- Instructions for the task: Lift out all lines below that contain "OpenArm".
##### Input #####
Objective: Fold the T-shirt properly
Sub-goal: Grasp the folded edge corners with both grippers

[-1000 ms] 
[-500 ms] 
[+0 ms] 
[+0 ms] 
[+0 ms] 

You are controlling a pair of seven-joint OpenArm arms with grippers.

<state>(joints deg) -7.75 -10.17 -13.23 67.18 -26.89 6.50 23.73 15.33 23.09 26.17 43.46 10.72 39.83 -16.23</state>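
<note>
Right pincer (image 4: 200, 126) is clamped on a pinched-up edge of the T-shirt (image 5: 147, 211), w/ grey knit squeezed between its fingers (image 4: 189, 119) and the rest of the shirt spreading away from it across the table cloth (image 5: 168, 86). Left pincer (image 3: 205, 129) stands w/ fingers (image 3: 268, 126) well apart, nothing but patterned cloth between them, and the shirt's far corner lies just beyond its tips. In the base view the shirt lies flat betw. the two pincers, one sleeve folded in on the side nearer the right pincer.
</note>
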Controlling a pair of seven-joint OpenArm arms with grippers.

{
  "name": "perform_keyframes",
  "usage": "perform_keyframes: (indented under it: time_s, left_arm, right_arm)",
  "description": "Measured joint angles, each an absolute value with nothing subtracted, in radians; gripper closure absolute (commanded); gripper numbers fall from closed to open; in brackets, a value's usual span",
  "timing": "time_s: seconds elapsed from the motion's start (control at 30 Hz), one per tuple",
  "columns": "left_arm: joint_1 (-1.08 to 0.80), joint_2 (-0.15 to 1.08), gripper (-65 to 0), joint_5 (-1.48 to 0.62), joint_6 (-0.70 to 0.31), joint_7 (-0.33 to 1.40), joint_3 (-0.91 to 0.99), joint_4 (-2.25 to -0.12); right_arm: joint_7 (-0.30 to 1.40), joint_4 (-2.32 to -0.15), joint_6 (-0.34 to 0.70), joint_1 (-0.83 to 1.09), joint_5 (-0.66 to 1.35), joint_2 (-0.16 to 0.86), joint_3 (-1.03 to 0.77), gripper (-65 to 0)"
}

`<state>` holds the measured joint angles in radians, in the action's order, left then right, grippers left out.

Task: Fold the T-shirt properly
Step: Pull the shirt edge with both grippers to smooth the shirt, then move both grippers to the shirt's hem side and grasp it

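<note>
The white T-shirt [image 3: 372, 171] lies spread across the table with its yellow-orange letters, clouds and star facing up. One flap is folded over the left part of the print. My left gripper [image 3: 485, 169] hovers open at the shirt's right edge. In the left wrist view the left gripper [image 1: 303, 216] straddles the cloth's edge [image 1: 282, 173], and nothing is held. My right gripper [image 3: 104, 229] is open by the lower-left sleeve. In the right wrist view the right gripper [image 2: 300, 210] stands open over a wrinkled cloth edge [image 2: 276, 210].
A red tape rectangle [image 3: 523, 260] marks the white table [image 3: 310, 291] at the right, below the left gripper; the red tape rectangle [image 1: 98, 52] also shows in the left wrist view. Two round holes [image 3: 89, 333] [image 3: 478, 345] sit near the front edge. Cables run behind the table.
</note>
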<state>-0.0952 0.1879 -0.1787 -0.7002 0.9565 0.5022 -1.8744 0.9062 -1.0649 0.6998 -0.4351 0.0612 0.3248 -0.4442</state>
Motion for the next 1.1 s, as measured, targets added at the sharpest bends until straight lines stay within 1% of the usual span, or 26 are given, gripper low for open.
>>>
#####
- Expected answer:
You are controlling a pair of seven-joint OpenArm arms with grippers.
Controlling a pair of seven-joint OpenArm arms with grippers.

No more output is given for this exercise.